Securitization as a Source of Corporate Financing: A Look at an Expanding Tool
For decades, securitization has been a vitally important financial tool in the business world. While its popularity has grown globally, its essence remains the same: to turn illiquid financial assets into marketable securities. Let’s take a look at this process and why it has become such an attractive source of financing for companies.
What is securitization?
Securitization is a financial process that allows an entity, usually a company, to turn future cash flows into present and liquid financial instruments by issuing securities. These assets, usually accounts receivable or loans, are grouped into a fund, which then issues securities backed by these assets.

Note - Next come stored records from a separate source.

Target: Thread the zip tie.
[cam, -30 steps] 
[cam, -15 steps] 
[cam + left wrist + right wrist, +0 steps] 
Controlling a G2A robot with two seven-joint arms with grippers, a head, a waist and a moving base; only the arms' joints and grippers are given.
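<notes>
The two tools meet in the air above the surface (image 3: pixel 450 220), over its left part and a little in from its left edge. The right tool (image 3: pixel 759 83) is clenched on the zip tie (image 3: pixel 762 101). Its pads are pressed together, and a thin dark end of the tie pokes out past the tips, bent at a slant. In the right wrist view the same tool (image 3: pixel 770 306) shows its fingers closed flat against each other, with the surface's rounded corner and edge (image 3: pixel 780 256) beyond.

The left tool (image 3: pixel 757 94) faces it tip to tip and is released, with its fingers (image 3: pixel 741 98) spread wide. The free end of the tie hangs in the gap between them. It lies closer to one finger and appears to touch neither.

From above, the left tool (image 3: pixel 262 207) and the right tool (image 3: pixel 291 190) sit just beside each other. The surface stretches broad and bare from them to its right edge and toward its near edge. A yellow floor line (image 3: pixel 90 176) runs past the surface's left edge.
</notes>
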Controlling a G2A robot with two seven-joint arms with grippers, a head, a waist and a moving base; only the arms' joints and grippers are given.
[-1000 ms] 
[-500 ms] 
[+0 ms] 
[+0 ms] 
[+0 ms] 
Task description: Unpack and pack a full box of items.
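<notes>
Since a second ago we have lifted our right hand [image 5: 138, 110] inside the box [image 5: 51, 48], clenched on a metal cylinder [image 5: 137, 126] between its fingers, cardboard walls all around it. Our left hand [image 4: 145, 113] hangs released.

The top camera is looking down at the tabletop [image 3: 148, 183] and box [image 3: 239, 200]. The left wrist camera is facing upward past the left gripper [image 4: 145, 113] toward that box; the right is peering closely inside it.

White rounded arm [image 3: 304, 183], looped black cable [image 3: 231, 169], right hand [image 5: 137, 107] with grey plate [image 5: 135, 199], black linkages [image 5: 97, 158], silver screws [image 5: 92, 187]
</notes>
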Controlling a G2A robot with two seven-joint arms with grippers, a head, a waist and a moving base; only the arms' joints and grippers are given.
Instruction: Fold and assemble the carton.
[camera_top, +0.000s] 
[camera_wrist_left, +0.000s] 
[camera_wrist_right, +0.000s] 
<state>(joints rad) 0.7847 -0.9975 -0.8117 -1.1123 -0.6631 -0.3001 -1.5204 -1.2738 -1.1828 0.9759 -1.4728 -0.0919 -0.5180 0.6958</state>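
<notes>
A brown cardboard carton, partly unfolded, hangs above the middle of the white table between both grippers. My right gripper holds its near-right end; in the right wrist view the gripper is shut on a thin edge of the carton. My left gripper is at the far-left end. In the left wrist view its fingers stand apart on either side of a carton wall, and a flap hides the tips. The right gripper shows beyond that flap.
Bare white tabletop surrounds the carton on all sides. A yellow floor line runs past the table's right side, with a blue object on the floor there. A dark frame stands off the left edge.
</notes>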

Benefits of securitization for companies
a) Immediate liquidity: Companies can turn illiquid assets, such as loans or accounts receivable, into cash, improving their cash flow. b) Diversification of financing sources: Allows companies to access financing without relying solely on bank loans. c) Optimization of the balance sheet: As assets are transferred to a special purpose vehicle, they are removed from the company’s balance sheet, potentially improving financial ratios. d) Cost reduction: In some cases, securitization may offer more competitive financing rates than other traditional sources.
Relevant market data
Since the financial crisis of 2008, regulation around securitization has tightened, seeking greater transparency and risk reduction. However, according to data from the Bank for International Settlements, the global securitization market has maintained steady growth, surpassing $10 trillion in 2020. In regions like Europe, securitization has been promoted as a mechanism to improve the flow of financing to the real economy. The European Union, through regulations like the STS (Simple, Transparent and Standardized), has sought to create a more transparent and efficient framework for this financial tool.
Risks and considerations
Like all financial tools, securitization is not without risks. One of the most significant is liquidity risk, especially if the market contracts and there are no buyers for these securities.
Securitization has proven to be a valuable financial tool for companies looking to diversify their financing sources and improve their liquidity. While it does pose certain risks, a robust regulatory framework and proper management can maximize its benefits and minimize its challenges. In a rapidly changing business world, the ability to adapt and leverage new forms of financing will be key to long-term success.